The stuff allowed for the development of infrastructure, the borrowed-cup-of-sugar community that defined Occupy. The sleep created a sense of permanence. What is the future of a not-technically-occupied Occupy movement?
On Monday at McPherson Square, protesters pondered this question. “Evicted from our home by the banks. Evicted from our tents by the police. There is no safe place to rest,” read the side of one spray-painted tent.
A good many protesters opted not to remove their stuff at all. As the noon deadline set by the police approached and then passed, the stuff that had enabled the protesters to endure a winter in Washington — the fox-den hidey-holes of cold-weather whatnot — remained defiantly inside tents. To the office dwellers who came to the park to see what would transpire as the deadline approached, the site looked little changed from the encampment that had sprung up in early October. It was muddy and cluttered. Protesters rallied at the center of the square, engaging in call-and-response chants, and digging in their heels for a stand-off with police that, as of mid-afternoon, had not occurred (the mood was reportedly less raucous and more zen over at Freedom Plaza, the site of Washington’s second Occupy encampment).
Several Occupiers erected a blue, billowing “Tent of Dreams” over the statue of Maj. Gen.
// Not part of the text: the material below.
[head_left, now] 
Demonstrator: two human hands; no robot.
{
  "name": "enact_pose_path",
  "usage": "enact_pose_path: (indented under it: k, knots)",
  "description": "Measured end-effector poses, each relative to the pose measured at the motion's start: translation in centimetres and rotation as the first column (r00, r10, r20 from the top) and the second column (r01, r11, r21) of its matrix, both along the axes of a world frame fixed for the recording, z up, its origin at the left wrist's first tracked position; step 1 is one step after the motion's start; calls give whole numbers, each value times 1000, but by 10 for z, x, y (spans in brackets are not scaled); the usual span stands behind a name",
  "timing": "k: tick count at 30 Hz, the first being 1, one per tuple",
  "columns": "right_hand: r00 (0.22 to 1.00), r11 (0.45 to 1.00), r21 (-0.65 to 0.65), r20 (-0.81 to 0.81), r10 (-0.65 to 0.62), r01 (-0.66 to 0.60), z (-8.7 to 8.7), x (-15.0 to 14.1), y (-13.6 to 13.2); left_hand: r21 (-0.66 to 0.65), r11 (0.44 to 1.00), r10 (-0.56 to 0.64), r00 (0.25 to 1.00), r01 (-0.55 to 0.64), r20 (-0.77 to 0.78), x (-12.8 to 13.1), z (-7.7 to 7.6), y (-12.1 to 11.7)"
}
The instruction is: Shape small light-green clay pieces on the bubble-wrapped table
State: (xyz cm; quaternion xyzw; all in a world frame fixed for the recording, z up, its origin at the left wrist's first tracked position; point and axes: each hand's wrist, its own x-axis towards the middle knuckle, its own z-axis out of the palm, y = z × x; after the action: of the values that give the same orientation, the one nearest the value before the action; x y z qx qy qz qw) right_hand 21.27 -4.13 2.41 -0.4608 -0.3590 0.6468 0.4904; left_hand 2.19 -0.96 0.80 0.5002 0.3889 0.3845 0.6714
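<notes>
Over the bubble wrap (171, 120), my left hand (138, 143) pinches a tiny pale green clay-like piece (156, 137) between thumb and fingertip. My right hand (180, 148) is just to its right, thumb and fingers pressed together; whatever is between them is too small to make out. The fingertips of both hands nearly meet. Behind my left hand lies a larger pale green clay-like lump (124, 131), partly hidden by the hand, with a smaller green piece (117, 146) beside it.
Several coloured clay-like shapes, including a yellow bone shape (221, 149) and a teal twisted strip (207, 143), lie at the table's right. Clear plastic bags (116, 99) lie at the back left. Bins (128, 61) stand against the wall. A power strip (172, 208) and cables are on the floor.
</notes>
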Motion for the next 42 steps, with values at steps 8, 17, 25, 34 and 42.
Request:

James B. McPherson, allowing ear holes for the general’s horse and one for the general’s head. “Let us sleep so we can dream,” they began chanting, which gave the impression that what everyone really needed was economic equality, Ambien and a pair of slippers.
“People will be catnapping their way through this,” says Eric Lotke, a middle-aged attorney and protester, discussing strategies for keeping the park “Occupied” without being “occupied.” “The micro-tactical question of what happens to the camp doesn’t really matter.”
“The court says tents are part of the protest,” says Bob Jansen, 18, as he distributed copies of the camp’s official newspaper, the Occupied Washington Times. “But we can’t sleep here, and I feel sleeping itself is a protest statement.”
As the afternoon passed, police arrived to take inventory of protesters’ equipment, and spectators arrived to gawk in the chilly, brilliant weather. Many protesters said they would sleep nearby or bunk with friends and return to the encampment in the daylight.
Some believed that the new enforcements would not alter the ultimate meaning that McPherson Square has come to hold in the local Occupy movement.
“It’s impacting the physical location but not the spiritual location,” says John Zangas. “I have books. It’s going to be a place for meditation and reading,” he said of his tent.
“There,” he says, wiping the inside of the structure down with a Clorox wipe. “Now I’ve come under full compliance.”
When asked where he plans to spend the night, Zangas, who has a communications job in Washington, looked briefly confused.
“I’m going to be sleeping in my apartment in D.C.”